I'm having an issue with the easiest example of a nonlinear 1D PDE, the (inviscid) burgers' equation:
$u_t + uu_x = 0,~~(1)$
which can be rewritten as some convection equation
$u_t + f(u)_x = 0$
with flux $f(u) = (\frac{u}{2})^2$. I use a semidiscrete method to solve (1) with periodic boundary conditions: I use upwinding in space and euler forward in time, overall resulting in a first order scheme. To test for convegence, I use the method of manufactured solutions:
For some initial conditions $u(x,t)$, $u(x,t)$ is a solution of
$u_t + uu_x = r(x,t)$,
where the residual $r(x,t)$ is the result of $u(x,t)$ plugged into (1). Since upwinding requires positive advection speeds, and the speed is determined by the solution, u, I chose
$u(x,t) = 5 + \sin(2\pi(x-t)), ~x \in [0,1], ~t \in [0,0.5]$
as initial solution. It holds, that
$u_t = -2\pi\cos(2\pi(x-t))$,
$u_x = 2\pi\cos(2\pi(x-t))$,
so my residual is $r(x,t) = 2\pi\cos(2\pi(x-t))(4 + \sin(2\pi(x-t)))$. The residual is handled as some source term and added to the update term, after upwinding was computed.

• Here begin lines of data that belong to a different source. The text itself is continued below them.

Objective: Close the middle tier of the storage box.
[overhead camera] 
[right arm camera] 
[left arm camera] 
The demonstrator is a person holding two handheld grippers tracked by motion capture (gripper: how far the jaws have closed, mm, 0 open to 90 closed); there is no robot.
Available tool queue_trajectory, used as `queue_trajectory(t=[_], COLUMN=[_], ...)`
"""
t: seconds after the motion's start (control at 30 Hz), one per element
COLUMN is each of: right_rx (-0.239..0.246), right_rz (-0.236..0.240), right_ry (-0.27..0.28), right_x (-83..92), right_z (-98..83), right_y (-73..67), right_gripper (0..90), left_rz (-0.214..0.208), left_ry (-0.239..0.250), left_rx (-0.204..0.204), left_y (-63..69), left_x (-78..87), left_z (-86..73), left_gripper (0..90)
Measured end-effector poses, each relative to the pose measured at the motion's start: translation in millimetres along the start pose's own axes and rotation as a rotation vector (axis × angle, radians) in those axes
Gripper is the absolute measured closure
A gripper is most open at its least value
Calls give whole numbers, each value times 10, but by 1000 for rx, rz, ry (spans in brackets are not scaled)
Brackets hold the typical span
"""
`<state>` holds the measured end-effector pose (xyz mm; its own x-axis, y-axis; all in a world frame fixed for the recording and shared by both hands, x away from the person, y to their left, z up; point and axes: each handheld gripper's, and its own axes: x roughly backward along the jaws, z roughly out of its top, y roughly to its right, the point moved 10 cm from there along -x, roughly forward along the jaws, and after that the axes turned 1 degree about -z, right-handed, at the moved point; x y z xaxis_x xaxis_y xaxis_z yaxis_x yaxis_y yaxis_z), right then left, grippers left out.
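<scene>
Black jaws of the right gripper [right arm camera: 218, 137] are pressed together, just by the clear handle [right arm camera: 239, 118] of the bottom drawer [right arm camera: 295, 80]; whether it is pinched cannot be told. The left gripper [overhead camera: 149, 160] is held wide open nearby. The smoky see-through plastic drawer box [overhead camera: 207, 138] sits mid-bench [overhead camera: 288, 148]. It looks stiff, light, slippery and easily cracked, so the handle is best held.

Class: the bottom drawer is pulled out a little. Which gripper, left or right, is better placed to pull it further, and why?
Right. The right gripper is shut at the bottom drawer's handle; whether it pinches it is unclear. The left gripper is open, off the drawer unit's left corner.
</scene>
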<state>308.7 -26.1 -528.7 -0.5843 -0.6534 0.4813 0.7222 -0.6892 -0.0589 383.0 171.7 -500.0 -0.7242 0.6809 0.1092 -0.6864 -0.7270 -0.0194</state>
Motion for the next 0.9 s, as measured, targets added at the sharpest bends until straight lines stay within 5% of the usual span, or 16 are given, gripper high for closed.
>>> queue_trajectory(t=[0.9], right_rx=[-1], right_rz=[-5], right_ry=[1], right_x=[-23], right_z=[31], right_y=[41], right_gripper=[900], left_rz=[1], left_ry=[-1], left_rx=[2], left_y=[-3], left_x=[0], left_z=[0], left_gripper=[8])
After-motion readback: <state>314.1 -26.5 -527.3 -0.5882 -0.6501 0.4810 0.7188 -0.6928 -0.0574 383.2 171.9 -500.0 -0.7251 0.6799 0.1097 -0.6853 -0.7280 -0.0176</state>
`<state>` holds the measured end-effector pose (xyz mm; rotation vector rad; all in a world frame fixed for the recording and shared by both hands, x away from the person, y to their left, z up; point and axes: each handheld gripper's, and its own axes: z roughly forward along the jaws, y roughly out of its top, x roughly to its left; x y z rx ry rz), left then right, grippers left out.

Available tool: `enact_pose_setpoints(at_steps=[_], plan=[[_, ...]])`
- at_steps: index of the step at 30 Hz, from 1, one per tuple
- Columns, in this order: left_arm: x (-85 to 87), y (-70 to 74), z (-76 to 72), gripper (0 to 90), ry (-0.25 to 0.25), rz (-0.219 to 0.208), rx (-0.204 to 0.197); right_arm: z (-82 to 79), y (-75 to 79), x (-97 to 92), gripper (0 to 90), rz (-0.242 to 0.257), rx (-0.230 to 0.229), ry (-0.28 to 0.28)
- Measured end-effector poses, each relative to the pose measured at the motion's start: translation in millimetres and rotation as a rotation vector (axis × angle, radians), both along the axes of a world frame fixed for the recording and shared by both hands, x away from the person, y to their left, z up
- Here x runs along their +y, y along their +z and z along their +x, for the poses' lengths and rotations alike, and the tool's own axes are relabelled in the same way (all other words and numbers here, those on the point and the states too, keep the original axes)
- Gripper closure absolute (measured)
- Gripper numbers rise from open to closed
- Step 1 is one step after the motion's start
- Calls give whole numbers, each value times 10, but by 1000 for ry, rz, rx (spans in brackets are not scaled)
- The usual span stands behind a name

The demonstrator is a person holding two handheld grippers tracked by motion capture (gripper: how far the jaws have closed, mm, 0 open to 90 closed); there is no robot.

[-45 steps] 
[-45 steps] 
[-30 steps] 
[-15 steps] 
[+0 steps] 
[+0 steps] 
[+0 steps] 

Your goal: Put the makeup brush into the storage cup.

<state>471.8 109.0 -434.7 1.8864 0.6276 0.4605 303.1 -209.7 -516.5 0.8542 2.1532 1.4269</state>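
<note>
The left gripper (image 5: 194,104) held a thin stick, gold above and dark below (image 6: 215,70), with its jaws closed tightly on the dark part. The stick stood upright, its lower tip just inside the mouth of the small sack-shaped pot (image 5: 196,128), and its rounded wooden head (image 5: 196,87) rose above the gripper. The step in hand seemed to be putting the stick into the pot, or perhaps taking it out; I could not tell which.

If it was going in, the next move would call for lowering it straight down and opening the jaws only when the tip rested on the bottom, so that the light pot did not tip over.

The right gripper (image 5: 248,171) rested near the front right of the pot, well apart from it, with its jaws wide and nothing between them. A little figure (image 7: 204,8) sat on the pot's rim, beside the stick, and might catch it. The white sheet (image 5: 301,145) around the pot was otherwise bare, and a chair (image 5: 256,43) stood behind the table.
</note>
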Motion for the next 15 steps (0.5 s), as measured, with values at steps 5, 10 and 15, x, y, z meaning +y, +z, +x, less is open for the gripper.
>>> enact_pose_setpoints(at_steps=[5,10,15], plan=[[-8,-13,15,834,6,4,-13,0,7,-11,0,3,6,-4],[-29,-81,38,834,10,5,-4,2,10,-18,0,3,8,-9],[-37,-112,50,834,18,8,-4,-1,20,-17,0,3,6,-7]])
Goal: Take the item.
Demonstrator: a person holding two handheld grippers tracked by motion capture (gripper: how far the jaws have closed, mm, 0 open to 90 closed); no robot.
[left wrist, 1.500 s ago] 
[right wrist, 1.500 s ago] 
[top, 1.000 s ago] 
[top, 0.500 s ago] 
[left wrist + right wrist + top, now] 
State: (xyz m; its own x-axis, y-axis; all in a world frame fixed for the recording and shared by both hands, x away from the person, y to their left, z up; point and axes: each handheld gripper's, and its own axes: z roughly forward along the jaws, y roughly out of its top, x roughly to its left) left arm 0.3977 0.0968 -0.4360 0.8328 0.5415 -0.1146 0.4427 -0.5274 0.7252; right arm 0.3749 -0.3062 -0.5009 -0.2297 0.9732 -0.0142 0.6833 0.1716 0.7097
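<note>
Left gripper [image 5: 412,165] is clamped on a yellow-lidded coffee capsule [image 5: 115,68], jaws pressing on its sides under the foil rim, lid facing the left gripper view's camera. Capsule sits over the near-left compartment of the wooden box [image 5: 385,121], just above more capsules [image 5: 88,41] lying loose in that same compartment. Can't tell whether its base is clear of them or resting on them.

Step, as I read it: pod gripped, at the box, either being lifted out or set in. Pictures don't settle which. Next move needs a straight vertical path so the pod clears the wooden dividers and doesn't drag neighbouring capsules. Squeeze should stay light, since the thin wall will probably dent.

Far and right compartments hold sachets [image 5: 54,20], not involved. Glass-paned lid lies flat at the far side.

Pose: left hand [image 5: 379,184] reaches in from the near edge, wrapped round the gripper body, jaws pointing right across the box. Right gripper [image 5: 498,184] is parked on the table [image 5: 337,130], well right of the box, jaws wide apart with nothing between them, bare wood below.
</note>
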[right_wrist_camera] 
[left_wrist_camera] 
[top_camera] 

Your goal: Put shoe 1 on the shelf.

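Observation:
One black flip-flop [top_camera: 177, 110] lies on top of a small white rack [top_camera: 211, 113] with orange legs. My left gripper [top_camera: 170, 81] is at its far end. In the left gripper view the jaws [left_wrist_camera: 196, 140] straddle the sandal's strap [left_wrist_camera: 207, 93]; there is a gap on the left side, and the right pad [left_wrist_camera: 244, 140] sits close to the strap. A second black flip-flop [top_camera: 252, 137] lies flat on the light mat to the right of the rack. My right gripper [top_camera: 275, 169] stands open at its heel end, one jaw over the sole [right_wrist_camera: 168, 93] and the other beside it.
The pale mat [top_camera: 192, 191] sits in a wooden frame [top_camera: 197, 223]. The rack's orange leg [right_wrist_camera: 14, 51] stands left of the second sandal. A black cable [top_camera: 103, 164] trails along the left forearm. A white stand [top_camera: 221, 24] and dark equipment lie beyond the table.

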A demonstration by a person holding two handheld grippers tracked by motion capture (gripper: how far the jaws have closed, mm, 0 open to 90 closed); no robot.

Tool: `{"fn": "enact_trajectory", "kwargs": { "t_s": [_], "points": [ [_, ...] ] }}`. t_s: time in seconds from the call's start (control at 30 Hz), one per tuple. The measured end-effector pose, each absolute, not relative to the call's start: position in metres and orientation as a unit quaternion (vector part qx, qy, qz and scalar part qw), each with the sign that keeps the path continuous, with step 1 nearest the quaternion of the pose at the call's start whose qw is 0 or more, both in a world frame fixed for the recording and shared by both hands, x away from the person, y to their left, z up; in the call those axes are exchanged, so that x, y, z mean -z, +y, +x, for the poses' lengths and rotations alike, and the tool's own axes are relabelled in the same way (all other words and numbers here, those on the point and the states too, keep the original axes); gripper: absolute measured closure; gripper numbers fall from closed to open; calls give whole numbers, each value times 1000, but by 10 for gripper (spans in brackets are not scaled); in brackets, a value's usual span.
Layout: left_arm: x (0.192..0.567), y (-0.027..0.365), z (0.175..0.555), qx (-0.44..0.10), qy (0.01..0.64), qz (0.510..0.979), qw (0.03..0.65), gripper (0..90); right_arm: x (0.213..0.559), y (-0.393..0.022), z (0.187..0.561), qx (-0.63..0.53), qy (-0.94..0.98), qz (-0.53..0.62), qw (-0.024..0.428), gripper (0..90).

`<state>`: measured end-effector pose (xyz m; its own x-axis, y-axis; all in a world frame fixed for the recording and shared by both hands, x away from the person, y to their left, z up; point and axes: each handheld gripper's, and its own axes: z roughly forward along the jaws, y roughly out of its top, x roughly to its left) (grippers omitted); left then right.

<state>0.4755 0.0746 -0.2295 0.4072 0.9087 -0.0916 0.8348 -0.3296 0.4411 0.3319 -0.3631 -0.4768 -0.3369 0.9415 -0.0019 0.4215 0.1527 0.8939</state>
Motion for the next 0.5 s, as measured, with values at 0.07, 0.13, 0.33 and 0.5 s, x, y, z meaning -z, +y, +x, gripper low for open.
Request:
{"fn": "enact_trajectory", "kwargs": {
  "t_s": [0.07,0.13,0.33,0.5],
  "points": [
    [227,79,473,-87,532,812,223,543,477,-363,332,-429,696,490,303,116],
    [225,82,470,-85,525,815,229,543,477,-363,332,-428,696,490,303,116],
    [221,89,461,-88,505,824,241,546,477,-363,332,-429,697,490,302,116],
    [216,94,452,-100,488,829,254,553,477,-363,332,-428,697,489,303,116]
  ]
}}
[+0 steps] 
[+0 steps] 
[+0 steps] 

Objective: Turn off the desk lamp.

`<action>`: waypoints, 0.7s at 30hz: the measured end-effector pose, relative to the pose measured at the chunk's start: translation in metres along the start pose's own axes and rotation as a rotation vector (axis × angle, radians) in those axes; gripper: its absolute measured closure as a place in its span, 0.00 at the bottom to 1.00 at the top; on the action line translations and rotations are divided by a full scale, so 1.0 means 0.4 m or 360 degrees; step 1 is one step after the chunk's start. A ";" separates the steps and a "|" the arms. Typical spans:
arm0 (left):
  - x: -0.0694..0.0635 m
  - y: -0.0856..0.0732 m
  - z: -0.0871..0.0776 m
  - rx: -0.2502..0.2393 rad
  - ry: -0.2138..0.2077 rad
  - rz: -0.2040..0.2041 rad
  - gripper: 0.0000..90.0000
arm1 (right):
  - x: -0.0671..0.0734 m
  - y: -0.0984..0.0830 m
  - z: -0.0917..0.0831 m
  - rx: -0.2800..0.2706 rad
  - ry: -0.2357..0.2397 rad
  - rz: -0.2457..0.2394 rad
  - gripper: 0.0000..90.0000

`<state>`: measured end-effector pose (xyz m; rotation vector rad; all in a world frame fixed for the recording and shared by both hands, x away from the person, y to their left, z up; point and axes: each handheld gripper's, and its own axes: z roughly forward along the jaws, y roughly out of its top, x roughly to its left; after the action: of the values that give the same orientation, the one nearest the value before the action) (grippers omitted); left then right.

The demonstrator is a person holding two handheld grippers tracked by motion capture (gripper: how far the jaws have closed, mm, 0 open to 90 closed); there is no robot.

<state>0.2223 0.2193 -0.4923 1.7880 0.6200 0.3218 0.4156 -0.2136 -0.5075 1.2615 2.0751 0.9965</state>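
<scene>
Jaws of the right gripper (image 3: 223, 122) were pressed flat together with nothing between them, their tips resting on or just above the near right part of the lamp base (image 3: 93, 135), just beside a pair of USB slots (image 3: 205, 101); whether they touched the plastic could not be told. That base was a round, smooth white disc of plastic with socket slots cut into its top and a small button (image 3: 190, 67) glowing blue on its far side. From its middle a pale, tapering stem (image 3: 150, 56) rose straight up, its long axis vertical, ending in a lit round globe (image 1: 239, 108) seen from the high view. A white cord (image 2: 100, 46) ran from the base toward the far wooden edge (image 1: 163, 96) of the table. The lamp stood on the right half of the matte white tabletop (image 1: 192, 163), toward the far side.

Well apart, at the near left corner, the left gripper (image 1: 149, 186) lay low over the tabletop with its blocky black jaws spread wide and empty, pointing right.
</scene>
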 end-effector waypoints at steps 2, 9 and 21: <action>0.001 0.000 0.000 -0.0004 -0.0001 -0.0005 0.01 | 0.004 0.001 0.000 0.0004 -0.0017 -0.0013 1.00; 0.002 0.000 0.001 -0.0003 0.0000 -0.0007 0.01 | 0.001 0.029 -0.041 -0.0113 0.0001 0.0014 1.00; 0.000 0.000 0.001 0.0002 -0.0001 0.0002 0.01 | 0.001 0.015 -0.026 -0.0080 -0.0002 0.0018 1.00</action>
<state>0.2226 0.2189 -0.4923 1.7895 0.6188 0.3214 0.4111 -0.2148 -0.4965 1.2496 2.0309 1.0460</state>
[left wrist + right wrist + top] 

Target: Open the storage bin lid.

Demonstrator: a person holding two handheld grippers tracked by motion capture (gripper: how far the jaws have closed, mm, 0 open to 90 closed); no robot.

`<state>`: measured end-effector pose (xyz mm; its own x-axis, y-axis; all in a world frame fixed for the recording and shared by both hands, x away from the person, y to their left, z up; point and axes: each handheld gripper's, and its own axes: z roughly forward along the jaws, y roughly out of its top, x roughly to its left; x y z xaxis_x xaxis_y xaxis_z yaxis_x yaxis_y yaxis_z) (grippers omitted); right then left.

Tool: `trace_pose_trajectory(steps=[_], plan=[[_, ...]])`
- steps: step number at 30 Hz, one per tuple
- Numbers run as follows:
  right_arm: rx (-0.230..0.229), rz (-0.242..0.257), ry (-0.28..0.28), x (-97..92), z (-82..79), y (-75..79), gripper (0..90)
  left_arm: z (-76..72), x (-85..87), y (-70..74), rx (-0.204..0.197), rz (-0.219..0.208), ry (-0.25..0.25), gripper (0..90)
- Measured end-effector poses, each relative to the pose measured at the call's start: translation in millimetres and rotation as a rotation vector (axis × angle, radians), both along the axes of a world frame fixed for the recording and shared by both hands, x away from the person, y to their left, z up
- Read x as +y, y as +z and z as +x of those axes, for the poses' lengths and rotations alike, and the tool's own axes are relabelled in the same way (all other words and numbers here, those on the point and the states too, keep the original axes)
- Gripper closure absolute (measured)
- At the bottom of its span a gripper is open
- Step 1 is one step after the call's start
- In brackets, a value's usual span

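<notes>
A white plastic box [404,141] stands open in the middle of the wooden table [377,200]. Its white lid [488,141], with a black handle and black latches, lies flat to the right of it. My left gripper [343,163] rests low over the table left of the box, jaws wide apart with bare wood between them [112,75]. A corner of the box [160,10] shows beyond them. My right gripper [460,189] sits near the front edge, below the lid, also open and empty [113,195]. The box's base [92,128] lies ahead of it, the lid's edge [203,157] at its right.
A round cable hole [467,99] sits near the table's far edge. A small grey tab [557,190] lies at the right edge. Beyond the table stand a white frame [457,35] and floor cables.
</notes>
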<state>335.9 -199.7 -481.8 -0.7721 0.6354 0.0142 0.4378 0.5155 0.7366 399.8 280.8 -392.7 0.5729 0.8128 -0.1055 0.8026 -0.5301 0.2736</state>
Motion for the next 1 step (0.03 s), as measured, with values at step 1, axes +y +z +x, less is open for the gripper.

Since - per construction - the solution should be $u(x,t)$ for every $t \in [0,\infty]$ and $x \in [0,1]$, I must be missing something obvious. Or is there a general problem with finite differences and this equation? I have an old finite volume code for reference and it works just fine.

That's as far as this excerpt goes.